* _Problem to work on_: Give back only the lines in the records below from the one with "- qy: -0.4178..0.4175" to the one with "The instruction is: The", both inclusive, word for word.
*** Opening Exercise data ***
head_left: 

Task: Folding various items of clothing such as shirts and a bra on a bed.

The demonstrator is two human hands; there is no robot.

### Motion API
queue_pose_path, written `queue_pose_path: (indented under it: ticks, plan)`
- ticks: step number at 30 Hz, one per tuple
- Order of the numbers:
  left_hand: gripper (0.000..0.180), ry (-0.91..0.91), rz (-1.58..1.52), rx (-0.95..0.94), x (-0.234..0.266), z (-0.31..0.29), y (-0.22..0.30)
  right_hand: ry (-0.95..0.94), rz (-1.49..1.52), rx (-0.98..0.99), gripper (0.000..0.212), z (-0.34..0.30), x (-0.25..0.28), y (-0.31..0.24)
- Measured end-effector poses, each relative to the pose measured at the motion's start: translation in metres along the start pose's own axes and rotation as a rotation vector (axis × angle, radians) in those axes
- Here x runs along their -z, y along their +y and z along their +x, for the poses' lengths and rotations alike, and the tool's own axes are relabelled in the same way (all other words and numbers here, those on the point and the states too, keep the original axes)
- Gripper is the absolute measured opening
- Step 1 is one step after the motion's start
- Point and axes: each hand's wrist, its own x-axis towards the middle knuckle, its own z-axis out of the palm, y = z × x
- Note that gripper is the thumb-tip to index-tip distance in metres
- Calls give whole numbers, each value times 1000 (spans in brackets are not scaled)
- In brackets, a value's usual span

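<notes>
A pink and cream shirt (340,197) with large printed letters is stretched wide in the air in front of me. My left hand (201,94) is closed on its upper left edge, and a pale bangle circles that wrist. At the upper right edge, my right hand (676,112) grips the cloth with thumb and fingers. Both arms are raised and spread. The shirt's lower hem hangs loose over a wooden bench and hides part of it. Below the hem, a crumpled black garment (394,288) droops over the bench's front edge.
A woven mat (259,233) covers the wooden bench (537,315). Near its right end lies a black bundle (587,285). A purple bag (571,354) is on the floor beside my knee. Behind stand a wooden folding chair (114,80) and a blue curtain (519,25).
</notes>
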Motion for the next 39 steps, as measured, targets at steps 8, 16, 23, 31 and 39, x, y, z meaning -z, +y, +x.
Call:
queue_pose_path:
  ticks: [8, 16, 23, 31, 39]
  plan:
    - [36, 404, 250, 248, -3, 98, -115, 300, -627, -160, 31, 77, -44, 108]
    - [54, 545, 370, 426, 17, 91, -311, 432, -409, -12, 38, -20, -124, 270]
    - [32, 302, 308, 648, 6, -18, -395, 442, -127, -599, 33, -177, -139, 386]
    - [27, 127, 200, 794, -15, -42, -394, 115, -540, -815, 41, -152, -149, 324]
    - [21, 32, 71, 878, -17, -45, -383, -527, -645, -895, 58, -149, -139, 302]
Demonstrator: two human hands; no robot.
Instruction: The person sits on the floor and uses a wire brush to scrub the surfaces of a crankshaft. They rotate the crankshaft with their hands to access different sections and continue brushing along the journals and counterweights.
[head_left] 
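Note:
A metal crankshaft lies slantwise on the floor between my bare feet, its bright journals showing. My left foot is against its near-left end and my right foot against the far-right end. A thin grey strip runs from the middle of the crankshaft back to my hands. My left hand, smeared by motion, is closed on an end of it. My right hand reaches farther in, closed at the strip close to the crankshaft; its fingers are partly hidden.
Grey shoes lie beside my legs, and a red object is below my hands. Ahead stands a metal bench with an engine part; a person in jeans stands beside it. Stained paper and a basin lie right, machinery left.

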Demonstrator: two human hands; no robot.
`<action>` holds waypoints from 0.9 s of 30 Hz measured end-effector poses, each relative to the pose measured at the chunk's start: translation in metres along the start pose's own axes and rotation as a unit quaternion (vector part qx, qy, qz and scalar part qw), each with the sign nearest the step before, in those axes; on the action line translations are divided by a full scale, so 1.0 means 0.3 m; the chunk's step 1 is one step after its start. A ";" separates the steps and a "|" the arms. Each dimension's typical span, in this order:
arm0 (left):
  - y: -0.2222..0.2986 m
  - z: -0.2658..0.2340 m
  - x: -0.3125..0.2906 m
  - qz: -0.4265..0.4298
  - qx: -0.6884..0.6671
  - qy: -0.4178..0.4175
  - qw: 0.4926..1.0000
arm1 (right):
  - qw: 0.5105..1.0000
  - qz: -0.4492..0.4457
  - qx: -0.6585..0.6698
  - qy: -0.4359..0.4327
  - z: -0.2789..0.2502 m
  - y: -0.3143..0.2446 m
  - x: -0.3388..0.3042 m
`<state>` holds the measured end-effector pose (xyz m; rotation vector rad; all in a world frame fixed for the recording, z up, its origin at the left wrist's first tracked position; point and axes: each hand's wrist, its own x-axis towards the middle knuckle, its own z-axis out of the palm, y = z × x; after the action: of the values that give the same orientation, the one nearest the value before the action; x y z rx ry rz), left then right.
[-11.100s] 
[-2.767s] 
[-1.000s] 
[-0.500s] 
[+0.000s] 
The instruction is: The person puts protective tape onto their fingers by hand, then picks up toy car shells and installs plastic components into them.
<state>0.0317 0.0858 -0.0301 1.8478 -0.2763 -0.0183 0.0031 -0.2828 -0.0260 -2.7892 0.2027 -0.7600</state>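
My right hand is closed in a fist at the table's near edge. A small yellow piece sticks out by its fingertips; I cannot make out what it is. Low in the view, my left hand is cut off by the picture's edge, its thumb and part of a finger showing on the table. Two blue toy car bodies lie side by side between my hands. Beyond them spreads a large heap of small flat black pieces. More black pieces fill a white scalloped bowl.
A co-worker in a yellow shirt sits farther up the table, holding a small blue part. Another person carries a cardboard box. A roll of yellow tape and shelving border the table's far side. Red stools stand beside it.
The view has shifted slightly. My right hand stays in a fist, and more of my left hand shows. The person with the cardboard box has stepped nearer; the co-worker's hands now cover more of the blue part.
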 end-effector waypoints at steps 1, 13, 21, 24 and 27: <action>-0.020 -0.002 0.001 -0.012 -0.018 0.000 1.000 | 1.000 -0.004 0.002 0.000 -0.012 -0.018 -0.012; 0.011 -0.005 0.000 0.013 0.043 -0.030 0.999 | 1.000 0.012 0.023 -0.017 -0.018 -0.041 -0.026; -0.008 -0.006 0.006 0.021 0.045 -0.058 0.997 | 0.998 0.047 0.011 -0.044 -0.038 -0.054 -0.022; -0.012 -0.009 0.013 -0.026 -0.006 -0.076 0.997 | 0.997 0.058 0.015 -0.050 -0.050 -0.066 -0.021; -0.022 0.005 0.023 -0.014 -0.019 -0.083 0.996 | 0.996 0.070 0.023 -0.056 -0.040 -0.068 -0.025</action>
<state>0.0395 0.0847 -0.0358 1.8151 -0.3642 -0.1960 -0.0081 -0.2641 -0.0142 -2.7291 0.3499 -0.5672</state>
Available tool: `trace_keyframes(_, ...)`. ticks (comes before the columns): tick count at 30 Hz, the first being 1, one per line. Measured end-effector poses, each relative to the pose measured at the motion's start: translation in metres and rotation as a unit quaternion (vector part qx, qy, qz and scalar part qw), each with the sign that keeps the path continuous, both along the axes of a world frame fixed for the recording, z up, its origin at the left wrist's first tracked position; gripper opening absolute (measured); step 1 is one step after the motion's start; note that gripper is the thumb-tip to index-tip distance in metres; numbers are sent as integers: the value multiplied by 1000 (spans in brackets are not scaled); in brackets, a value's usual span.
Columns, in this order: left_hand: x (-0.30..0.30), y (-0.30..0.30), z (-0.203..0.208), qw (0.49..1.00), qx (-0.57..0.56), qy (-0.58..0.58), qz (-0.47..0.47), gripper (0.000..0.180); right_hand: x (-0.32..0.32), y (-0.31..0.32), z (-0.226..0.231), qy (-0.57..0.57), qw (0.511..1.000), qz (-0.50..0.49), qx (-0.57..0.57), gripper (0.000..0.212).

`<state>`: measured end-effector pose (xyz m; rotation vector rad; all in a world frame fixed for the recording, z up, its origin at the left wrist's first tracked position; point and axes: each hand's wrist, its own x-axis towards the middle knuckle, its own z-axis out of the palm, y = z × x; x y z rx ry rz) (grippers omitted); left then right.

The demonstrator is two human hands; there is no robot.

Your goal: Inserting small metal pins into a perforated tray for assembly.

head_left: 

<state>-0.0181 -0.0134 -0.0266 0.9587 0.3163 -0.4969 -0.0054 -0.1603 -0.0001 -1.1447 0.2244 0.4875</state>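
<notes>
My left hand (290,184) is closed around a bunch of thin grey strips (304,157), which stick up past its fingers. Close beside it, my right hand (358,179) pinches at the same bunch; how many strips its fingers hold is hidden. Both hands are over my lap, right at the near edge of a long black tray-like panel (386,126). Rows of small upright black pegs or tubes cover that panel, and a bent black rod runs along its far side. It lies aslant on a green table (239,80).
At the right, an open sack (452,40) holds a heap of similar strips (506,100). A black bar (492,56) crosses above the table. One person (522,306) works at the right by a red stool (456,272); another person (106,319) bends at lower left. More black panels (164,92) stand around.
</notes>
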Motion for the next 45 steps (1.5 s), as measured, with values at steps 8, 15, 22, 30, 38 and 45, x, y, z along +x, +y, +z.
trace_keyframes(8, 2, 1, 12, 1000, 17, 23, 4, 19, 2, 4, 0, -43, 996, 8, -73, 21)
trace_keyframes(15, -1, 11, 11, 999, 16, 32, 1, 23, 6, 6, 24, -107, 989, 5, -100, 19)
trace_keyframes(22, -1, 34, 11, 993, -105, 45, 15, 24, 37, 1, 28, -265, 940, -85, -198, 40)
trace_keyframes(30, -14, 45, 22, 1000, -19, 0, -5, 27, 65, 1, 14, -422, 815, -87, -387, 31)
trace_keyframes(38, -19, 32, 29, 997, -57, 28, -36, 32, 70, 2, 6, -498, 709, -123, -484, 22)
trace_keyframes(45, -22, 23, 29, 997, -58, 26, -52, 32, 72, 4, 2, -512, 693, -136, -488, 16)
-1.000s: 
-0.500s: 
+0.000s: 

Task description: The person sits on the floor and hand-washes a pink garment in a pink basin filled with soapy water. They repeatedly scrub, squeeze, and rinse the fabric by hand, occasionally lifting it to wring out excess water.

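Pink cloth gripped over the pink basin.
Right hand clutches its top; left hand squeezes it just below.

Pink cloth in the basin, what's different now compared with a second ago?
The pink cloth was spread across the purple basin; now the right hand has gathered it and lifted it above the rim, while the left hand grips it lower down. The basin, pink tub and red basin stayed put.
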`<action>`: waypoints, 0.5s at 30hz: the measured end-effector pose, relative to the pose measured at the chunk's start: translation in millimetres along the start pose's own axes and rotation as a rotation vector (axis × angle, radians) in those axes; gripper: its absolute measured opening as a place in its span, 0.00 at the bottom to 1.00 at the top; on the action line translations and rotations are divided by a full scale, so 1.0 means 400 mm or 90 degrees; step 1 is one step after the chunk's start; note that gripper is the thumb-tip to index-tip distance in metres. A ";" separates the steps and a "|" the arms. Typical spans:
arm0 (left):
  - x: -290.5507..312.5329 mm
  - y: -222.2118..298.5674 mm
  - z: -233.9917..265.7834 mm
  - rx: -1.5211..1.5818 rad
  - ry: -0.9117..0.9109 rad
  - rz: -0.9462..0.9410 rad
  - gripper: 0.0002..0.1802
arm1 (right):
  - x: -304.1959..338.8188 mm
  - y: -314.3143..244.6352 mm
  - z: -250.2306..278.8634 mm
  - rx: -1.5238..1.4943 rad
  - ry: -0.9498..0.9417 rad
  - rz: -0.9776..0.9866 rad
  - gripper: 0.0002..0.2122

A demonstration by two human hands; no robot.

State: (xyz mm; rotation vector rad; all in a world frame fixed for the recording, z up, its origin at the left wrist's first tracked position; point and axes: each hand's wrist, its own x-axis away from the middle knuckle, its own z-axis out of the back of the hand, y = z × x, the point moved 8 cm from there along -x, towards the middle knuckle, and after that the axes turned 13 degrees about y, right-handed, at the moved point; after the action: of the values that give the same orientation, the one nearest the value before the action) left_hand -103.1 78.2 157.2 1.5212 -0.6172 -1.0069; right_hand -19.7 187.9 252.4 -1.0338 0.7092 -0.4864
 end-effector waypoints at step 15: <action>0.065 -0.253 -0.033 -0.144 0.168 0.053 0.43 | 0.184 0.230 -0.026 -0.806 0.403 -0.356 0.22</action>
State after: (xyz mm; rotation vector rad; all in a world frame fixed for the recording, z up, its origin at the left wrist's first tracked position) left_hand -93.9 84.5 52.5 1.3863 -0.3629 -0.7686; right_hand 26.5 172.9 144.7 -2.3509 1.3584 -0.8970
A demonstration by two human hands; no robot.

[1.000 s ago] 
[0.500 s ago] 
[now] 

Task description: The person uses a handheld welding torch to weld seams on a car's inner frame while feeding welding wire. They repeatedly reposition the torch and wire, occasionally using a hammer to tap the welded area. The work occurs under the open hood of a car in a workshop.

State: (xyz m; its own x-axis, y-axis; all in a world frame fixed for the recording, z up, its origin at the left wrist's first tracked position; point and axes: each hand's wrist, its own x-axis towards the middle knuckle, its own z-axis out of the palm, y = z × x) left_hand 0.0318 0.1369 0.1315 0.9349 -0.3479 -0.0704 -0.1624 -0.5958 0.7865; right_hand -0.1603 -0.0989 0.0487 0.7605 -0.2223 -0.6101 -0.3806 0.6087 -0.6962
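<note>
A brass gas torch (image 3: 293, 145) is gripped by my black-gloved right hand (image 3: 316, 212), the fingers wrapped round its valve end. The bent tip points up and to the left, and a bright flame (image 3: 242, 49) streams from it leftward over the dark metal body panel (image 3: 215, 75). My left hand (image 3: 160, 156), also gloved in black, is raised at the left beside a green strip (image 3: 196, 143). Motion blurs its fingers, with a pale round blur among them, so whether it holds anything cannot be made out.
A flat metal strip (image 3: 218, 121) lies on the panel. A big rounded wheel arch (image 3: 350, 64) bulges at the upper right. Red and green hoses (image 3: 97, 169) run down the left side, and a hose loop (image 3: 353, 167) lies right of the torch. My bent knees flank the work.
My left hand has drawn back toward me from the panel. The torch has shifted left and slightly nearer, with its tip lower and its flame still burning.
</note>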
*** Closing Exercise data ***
* _Output of the exercise_:
  - qy: -0.4178..0.4175
  - qw: 0.4926..1.0000
arm1 (right):
  - qw: 0.5105..1.0000
  - qz: -0.4492..0.4457
  - qx: -0.6585..0.6698
  - qy: -0.4359..0.4327
  - z: -0.2789..0.2502 m
  - y: -0.3143..0.2446 m
  - x: -0.3388..0.3042 m
`<state>` holds the measured end-effector pose (xyz m; rotation vector rad; all in a world frame fixed for the recording, z up, its origin at the left wrist's first tracked position; point and axes: each hand's wrist, its own x-axis towards the middle knuckle, its own z-axis out of the palm, y = z × x; after the action: of the values that give the same orientation, the one nearest the value before the action; x y z rx ry rz), left then right.
[-11.100s] 
[-2.767s] 
[-1.000s] 
[-0.500s] 
[+0.000s] 
The instruction is: The person puts protective tape onto their fingers by hand, then picks up toy car shells and installs plastic components into them.

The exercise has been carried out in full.